#### DATA LISTING ####

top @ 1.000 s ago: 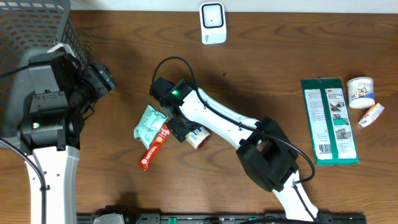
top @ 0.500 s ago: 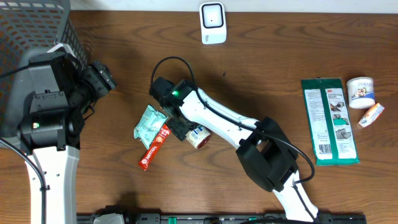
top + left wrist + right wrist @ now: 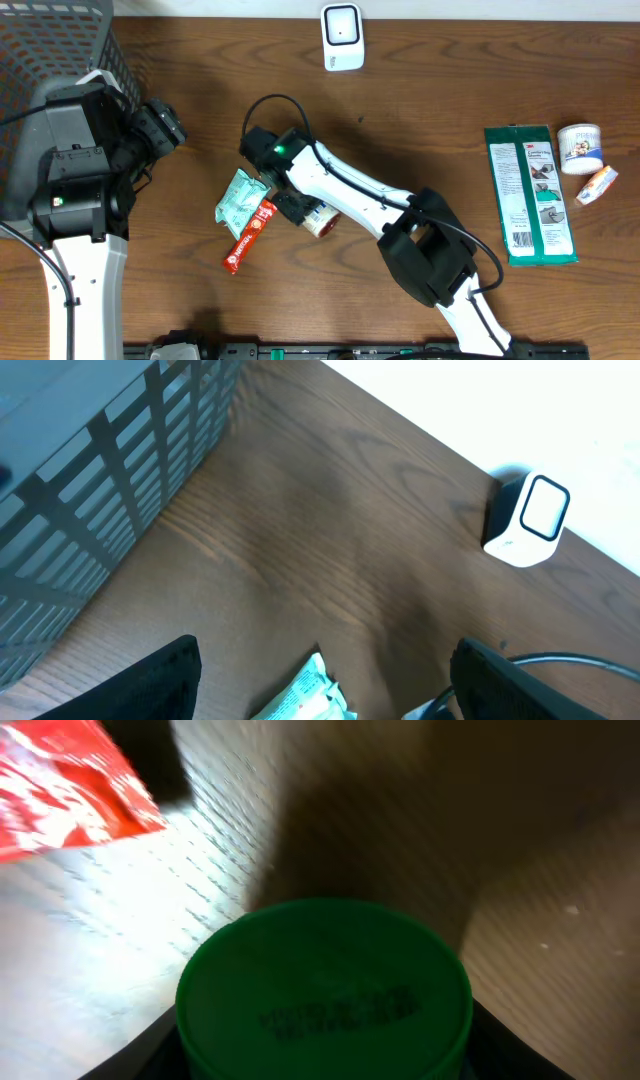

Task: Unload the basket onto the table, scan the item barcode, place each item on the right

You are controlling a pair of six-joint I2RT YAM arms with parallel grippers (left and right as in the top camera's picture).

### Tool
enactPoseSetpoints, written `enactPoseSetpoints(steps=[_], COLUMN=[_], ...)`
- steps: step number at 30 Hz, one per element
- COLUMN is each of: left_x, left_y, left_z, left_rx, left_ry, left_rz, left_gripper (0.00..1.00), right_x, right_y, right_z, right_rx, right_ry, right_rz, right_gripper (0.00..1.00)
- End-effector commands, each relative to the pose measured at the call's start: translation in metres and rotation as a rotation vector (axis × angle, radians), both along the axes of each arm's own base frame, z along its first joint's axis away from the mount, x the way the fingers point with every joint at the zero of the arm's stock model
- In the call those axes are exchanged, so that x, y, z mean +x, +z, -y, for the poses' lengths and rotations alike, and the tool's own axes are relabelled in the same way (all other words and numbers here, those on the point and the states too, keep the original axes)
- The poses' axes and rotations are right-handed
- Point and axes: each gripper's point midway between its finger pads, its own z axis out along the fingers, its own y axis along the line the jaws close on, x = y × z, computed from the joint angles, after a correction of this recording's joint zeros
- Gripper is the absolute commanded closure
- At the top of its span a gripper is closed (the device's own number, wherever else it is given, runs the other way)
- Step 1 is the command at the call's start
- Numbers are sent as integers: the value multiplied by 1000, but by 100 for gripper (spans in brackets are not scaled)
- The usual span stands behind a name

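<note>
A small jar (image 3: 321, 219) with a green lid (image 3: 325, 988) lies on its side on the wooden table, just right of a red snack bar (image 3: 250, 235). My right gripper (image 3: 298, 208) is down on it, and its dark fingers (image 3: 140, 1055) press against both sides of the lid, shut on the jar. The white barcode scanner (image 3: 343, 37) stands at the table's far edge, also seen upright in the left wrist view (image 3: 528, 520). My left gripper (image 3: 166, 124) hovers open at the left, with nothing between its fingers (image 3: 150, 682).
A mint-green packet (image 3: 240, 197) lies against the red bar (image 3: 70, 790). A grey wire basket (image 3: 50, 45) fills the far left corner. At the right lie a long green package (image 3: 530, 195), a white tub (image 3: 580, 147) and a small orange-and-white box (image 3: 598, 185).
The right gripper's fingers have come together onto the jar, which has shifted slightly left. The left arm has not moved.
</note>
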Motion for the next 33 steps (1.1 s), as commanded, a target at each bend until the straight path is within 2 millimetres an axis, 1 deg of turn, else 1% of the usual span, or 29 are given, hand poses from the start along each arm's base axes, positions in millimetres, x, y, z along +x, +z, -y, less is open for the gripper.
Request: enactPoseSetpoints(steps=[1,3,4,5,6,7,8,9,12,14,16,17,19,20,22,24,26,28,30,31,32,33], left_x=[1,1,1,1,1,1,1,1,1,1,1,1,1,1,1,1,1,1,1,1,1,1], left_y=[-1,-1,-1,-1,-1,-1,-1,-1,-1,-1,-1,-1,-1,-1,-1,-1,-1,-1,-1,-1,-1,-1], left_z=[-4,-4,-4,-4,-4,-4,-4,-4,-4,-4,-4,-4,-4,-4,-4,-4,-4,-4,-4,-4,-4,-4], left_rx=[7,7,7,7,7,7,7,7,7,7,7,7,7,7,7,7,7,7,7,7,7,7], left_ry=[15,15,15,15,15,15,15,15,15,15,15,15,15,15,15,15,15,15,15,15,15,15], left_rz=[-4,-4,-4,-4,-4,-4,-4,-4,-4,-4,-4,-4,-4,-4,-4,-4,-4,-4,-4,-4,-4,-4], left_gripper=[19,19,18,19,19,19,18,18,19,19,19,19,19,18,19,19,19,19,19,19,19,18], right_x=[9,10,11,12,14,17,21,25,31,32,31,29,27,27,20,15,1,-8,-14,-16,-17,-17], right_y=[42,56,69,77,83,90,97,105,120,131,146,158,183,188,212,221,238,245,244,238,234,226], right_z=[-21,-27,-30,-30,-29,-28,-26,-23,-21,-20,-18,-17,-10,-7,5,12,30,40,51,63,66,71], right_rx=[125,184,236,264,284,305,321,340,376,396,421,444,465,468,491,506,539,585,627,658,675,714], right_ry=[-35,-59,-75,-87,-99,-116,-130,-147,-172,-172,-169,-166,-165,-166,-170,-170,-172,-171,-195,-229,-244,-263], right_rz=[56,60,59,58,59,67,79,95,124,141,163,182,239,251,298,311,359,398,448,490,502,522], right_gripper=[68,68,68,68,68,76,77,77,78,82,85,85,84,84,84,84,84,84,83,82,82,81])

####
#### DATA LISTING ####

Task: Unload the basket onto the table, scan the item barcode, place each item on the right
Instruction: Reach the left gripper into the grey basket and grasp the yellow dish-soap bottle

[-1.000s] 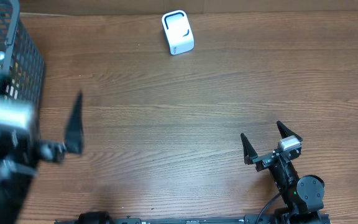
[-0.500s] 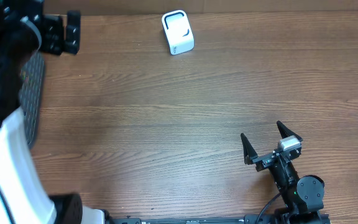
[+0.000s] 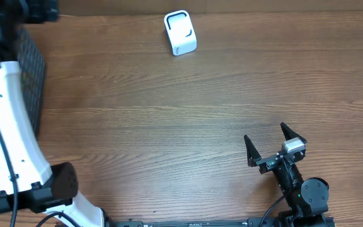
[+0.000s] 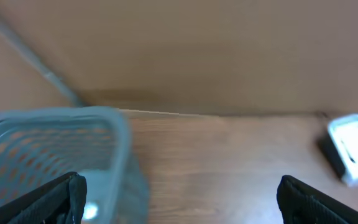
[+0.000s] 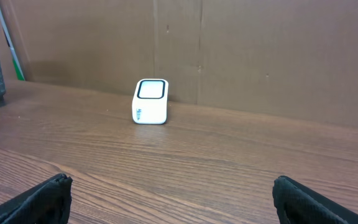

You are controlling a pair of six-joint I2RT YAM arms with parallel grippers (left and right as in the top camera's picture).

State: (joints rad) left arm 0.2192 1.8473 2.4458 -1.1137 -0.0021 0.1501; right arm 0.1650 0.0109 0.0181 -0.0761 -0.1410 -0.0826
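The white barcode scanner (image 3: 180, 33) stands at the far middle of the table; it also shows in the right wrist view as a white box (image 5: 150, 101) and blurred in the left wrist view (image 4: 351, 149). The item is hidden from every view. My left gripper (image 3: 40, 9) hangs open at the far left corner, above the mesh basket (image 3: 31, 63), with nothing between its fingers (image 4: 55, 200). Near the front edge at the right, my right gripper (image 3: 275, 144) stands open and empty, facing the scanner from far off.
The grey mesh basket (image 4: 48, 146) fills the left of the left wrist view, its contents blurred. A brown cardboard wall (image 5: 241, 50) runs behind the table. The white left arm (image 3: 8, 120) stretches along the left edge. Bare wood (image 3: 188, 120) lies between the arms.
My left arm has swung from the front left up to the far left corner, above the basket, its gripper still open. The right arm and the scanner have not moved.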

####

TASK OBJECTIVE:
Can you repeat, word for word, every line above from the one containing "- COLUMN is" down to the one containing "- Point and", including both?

ANSWER SPACE:
- COLUMN is each of: left_x, left_y, left_z, left_rx, left_ry, left_rz, left_gripper (0.00..1.00), right_x, right_y, right_z, right_rx, right_ry, right_rz, right_gripper (0.00..1.00)
- End-effector commands, each relative to the pose measured at the call's start: translation in metres and rotation as a rotation vector (axis × angle, radians), both along the axes of each arm's own base frame, z along its first joint's axis away from the mount, x the way the fingers point with every joint at the zero of the arm's stock model
- In the call those axes are exchanged, so that x, y, z mean +x, +z, -y, for the poses' lengths and rotations alike, and the tool's own axes are relabelled in the same way (all other words and numbers here, those on the point and the states too, keep the original axes)
- The poses' axes and rotations are right-handed
- Point and axes: each gripper's point midway between its finger pads, its own z axis out along the fingers, its own y axis along the line the jaws close on, x = y × z, computed from the joint angles, after a correction of this recording's joint zeros

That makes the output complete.